* _GOAL OF THE EXERCISE_: Once you reach the line containing "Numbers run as" in the entries below, write out that line and each one after it down to the line containing "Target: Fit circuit", exactly and with nothing added.

[Records excerpted from a collection]
....
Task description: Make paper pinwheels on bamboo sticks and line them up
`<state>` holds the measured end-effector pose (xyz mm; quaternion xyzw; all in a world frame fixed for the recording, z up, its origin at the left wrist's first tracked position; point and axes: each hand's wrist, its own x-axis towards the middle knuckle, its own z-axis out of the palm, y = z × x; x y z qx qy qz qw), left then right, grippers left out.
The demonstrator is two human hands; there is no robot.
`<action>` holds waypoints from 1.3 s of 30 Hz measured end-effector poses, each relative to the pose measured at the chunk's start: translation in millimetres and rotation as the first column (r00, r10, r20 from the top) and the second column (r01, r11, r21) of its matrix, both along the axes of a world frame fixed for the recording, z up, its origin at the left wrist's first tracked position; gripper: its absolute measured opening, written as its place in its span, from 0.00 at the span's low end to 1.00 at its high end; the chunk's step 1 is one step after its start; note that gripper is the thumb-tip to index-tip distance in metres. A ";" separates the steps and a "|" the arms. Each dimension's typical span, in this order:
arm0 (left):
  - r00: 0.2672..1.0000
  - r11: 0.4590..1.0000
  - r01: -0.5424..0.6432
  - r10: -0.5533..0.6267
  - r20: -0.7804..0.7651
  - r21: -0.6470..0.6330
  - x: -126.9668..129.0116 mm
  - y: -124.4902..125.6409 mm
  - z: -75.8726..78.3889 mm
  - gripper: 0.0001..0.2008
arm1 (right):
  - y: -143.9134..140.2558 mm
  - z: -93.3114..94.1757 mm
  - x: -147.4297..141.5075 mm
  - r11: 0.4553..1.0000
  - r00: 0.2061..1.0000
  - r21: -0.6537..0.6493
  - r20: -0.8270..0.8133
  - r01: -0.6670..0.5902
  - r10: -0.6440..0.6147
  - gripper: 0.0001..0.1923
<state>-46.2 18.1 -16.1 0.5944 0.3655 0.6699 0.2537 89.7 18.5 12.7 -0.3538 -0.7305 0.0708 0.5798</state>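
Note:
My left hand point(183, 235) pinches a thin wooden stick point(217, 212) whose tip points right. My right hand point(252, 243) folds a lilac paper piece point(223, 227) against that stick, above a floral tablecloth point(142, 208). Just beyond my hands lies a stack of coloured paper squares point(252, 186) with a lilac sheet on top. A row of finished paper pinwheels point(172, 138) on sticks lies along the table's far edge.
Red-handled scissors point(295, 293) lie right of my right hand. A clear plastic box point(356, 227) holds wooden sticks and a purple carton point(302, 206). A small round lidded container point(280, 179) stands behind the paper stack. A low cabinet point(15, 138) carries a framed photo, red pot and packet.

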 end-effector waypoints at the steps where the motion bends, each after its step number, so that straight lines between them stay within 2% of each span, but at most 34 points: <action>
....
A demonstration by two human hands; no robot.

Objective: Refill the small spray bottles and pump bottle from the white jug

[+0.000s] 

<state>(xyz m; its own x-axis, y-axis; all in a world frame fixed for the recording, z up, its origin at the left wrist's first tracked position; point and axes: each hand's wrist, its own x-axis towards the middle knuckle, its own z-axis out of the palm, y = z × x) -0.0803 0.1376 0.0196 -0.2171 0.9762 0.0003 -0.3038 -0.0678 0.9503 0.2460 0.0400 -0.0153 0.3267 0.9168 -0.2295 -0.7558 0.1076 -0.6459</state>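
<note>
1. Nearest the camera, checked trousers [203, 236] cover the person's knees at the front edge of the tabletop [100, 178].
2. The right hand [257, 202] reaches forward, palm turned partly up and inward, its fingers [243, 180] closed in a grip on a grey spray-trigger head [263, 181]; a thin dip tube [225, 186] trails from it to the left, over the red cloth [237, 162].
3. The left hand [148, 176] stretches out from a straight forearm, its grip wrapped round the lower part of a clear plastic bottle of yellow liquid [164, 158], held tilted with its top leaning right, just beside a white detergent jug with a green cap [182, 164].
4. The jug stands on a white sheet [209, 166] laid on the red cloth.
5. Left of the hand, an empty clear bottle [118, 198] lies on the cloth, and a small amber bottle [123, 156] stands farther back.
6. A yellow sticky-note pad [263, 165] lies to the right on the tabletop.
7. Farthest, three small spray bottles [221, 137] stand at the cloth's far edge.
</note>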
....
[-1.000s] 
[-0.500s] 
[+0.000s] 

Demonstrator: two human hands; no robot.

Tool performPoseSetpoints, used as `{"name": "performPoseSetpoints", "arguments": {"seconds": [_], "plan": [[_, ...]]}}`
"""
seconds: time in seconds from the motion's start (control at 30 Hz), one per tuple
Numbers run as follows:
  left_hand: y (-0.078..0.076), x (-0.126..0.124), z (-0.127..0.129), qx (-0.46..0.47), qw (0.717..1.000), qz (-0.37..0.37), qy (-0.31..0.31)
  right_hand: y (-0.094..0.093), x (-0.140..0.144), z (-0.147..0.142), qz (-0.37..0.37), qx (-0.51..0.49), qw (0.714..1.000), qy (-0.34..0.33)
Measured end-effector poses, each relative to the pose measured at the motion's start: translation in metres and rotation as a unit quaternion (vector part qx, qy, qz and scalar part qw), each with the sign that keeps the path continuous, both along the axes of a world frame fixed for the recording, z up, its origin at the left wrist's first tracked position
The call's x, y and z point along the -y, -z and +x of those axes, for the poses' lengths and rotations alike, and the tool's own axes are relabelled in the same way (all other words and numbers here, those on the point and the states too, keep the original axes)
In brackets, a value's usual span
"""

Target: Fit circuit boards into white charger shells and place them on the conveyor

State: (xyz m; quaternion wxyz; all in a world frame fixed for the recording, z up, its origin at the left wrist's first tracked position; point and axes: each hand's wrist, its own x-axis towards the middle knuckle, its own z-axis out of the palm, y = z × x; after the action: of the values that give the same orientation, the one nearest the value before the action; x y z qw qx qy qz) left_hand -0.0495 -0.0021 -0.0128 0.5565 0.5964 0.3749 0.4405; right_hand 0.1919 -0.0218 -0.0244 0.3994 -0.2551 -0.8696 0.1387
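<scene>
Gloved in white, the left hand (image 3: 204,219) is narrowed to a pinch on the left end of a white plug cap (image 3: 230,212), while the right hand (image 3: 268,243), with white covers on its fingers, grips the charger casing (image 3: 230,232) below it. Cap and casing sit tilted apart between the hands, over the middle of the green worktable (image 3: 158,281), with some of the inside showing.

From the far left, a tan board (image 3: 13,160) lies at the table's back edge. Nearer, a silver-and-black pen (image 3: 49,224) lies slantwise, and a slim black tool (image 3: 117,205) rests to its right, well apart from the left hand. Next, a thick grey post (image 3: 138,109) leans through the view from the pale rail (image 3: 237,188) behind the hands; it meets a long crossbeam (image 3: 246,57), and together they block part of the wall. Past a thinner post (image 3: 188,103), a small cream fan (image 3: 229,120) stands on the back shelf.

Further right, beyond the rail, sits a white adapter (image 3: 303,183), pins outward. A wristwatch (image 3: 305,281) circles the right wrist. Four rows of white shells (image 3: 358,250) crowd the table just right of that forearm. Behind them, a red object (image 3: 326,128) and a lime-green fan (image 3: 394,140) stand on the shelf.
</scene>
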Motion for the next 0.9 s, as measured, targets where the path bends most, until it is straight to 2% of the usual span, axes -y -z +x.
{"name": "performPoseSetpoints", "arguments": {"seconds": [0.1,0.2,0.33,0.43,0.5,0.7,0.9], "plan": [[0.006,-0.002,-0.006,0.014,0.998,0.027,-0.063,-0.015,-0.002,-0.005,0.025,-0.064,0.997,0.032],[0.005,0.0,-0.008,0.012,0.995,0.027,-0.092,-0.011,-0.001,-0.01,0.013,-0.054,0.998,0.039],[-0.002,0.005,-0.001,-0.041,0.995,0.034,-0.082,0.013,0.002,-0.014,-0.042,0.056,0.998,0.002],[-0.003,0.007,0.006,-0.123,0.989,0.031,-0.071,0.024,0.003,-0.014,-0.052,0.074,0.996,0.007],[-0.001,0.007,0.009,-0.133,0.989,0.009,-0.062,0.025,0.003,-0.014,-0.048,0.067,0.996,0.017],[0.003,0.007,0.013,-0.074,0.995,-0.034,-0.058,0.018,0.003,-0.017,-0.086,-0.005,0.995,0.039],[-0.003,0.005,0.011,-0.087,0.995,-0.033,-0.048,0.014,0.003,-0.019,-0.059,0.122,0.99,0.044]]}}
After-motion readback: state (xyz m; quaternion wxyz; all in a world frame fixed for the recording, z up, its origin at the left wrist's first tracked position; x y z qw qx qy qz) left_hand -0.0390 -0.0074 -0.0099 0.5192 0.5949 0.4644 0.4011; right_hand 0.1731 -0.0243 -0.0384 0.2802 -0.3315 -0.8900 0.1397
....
* _YOUR SOLUTION_:
Numbers run as follows:
  left_hand: y (-0.078..0.076), x (-0.126..0.124), z (-0.127..0.129), qx (-0.46..0.47), qw (0.717..1.000), qz (-0.37..0.37), qy (-0.31..0.31)
  right_hand: y (-0.094..0.093), x (-0.140..0.144), z (-0.147..0.142), qz (-0.37..0.37), qx (-0.51..0.49), qw (0.714..1.000), qy (-0.34..0.33)
Measured end-effector poses, each relative to the pose measured at the motion's start: translation in metres and rotation as a unit quaternion (vector part qx, qy, qz and scalar part qw), each with the sign that keeps the path continuous, both along the axes of a world frame fixed for the recording, z up, its origin at the left wrist's first tracked position
The call's x, y and z point along the -y, -z and +x of those axes, for the poses' lengths and rotations alike, and the tool's own axes are relabelled in the same way (all other words and numbers here, those on the point and the states too, keep the original axes)
In brackets, a value's usual span
"""

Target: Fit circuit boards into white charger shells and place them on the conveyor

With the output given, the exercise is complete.